Like other solar companies, Sunrun took a beating in 2022. Things didn’t get much better in 2023. Most of the problems were related to the broader economy and monetary policy. Inflation soared, weighing on households. And if that wasn’t enough, interest rates rose, forcing higher borrowing costs.

The numbers speak for themselves. Over the past four quarters, Sunrun has suffered an average loss per share of $1.67. Analysts, however, were predicting a loss of 28 cents. Unfortunately, the situation may not look good for fiscal 2024. However, in fiscal 2025, revenues could increase by 16.8% to $2.47 billion. Therefore, it is possible that Sunrun is preparing for a positive start to 2026.

Enphase Energy (ENPH)

A smartphone with the logo of the American company Enphase Energy Inc. (ENPH) on the screen in front of a business website. Focus on the left side of the phone display. Unmodified photo.
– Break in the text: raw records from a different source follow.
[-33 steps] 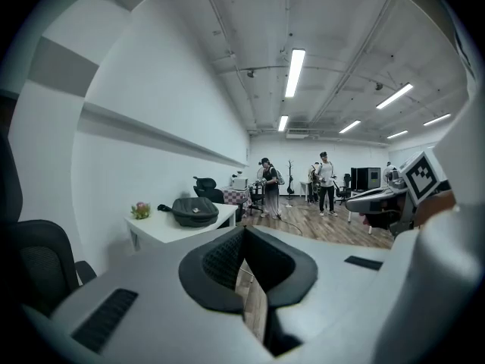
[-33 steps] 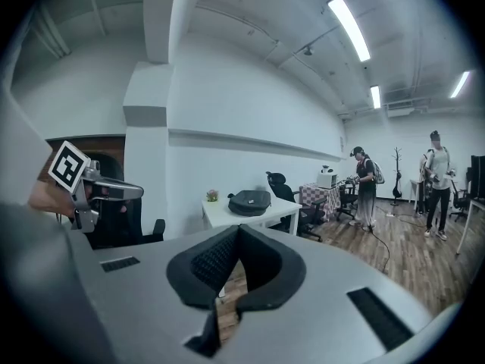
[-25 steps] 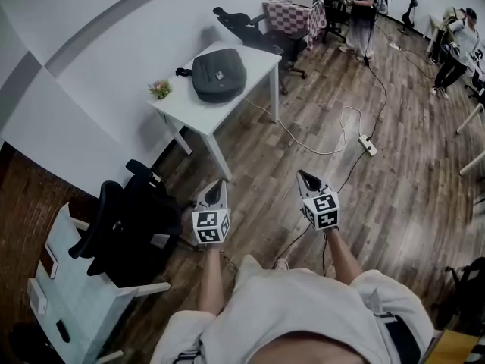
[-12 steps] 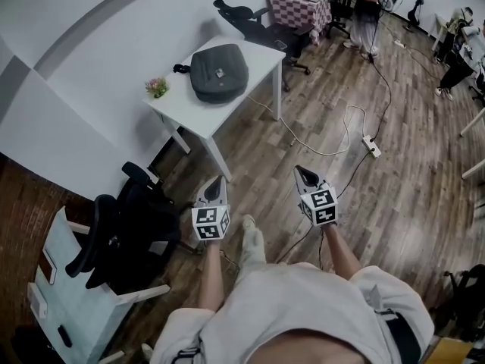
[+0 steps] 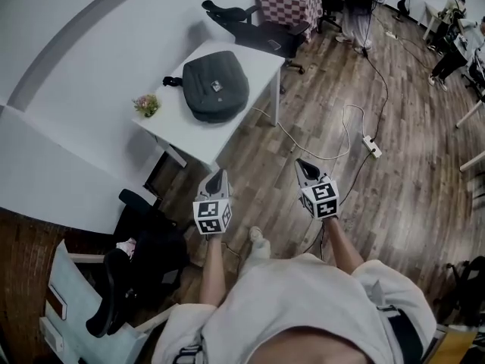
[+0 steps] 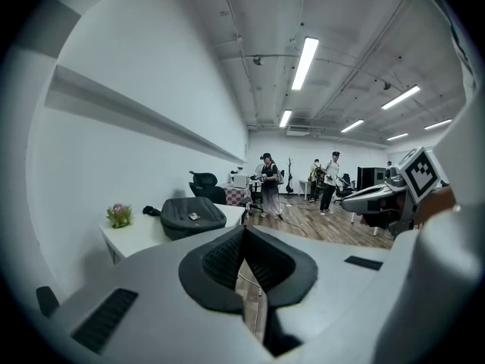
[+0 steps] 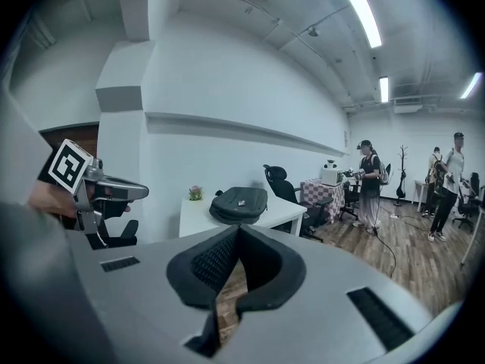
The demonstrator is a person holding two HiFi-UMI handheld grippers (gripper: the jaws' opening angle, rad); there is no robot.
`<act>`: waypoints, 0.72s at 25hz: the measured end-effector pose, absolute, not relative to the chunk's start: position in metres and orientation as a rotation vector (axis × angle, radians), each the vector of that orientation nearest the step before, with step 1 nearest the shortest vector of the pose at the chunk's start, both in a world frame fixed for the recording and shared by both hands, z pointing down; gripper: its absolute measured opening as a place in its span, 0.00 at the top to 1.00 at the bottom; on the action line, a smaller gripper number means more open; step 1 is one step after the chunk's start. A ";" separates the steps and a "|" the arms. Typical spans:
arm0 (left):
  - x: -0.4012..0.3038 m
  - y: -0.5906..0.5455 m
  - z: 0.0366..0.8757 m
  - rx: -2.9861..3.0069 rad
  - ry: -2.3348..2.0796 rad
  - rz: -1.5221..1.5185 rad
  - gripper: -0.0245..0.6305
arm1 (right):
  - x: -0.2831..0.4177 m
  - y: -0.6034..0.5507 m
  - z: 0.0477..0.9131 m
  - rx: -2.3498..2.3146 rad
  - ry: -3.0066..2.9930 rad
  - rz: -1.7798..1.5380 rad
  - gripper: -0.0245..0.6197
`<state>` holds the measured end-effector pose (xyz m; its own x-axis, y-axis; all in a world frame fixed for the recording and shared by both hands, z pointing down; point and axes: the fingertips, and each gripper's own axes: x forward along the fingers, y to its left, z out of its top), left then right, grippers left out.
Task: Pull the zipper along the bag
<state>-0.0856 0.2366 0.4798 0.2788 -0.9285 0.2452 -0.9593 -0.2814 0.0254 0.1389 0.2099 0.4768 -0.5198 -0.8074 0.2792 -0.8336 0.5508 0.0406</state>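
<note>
dark backpack lies flat on white table, far from person, so zipper out of reach for now. zipper too small to see from here. small flower pot sits near backpack, by table edge. left gripper and right gripper held out over wood floor, pointing toward table. both clenched tight, nothing inside. guess: must get close first, pull not begun.

A flower pot stands on the white table; a power strip lies on the wood floor.
</note>
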 end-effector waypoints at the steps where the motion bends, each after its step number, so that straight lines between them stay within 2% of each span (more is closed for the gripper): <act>1: -0.093 0.225 0.480 2.375 -1.763 0.270 0.92 | 0.132 0.200 0.477 1.370 -2.516 0.145 0.94; 10: -0.139 0.131 0.487 2.409 -1.669 0.277 0.92 | 0.086 0.125 0.481 1.421 -2.446 0.162 0.94; 18: -0.135 0.080 0.488 2.467 -1.598 0.293 0.92 | 0.084 0.093 0.495 1.448 -2.399 0.196 0.94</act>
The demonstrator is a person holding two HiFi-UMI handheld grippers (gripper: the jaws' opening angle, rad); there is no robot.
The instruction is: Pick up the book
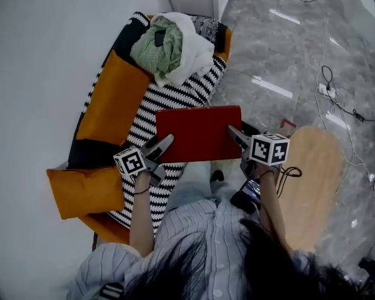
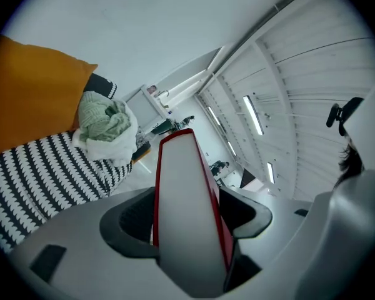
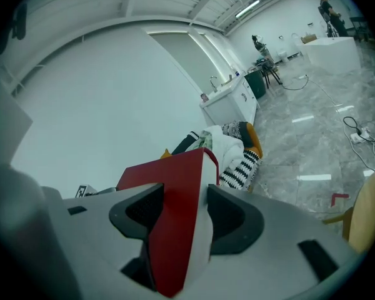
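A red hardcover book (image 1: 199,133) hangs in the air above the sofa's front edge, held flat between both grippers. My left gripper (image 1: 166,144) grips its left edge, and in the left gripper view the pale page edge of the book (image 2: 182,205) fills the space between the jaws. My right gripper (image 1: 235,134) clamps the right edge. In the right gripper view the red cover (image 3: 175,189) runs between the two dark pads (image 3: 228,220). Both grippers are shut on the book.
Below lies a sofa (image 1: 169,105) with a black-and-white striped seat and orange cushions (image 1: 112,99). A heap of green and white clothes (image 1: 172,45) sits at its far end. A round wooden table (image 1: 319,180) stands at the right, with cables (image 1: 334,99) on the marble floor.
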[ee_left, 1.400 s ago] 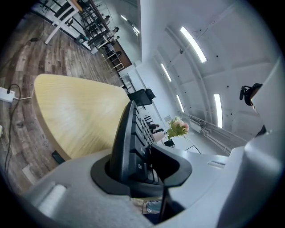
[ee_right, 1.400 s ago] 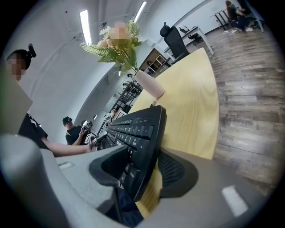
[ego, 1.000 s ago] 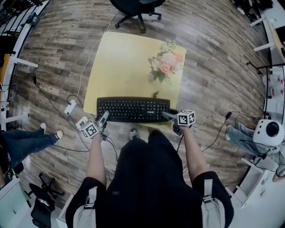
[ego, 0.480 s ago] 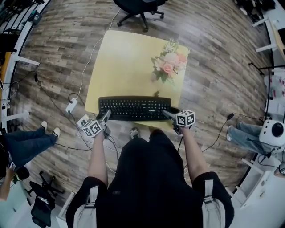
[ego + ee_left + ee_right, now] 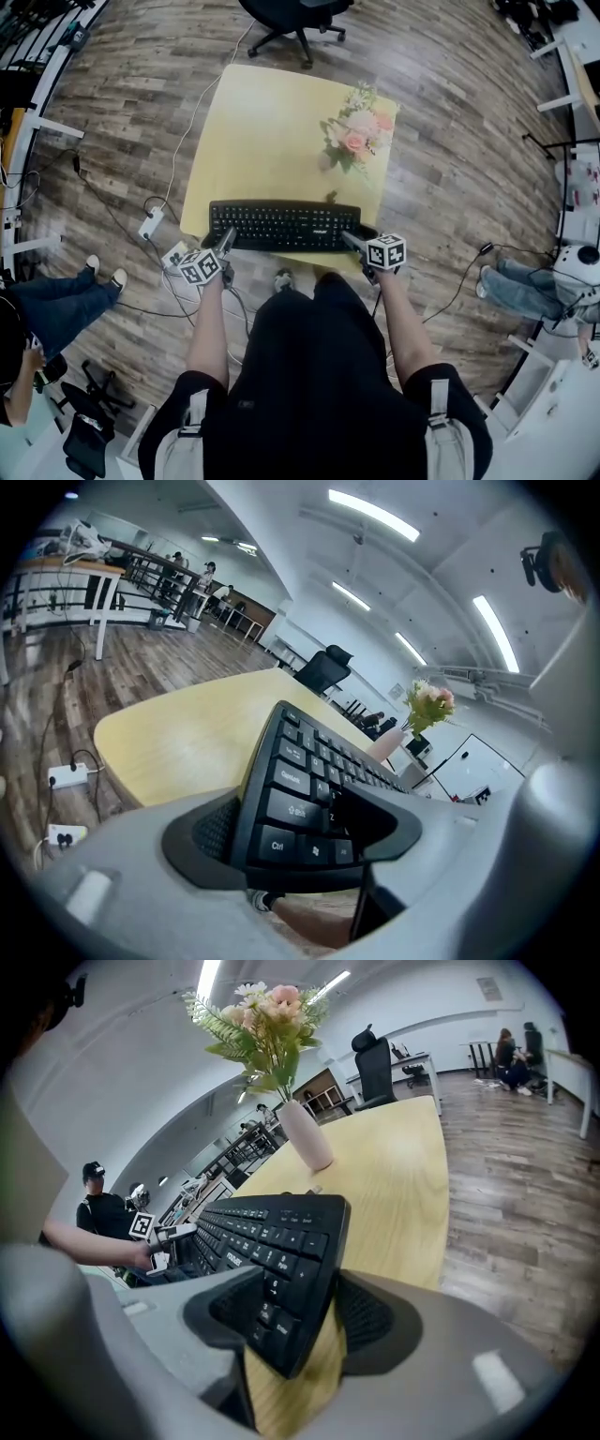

Source: T. Schneider / Shutterstock.com

Advertised as an energy technology company, Enphase Energy (NASDAQ:ENPH) and its subsidiaries design, develop, manufacture, and sell home energy solutions for the photovoltaic industry. It operates primarily in the United States, although Enphase has expanded its operations into the global arena in recent years. The company is perhaps best known for its semiconductor-based microinverter, which offers improved efficiency and capabilities.

While ENPH stock has posted some gains in 2022, it has taken stakeholders on a wild ride. Unfortunately, the past year has been a whirlwind for the company. Like other green energy stocks, Enphase has suffered from the dynamics of economic and monetary policy. Of course, runaway inflation and rising interest rates have not helped matters in the pain they have inflicted on Enphase customers.

Still, for optimists, ENPH stock is trading at 7.48X sales over the past year. Last year, that metric averaged around 8.64X. Therefore, it’s possible that Enphase could hit its previous valuation. However, that might not happen in fiscal 2024. Instead, analysts are targeting the end of fiscal 2025, when sales could jump 44.4% to $2.11 billion.

From here, Enphase could be in a strong position through 2026. It is, therefore, one green energy stock worth watching.

As of the date of publication, Josh Enomoto did not have (either directly or indirectly) any positions in the securities mentioned in this article. The opinions expressed in this article are the author’s own, subject to InvestorPlace.com Publication Guidelines.

On the date of publication of this article, the editor in charge did not hold (directly or indirectly) any interests in the securities referred to in this article.

A former senior business analyst for Sony Electronics, Josh Enomoto helped secure major deals for Fortune Global 500 companies. Over the past few years, he has provided unique, critical insights to the investment markets, as well as a variety of other industries, including legal, construction management, and healthcare. Tweet him @EnomotoMedia.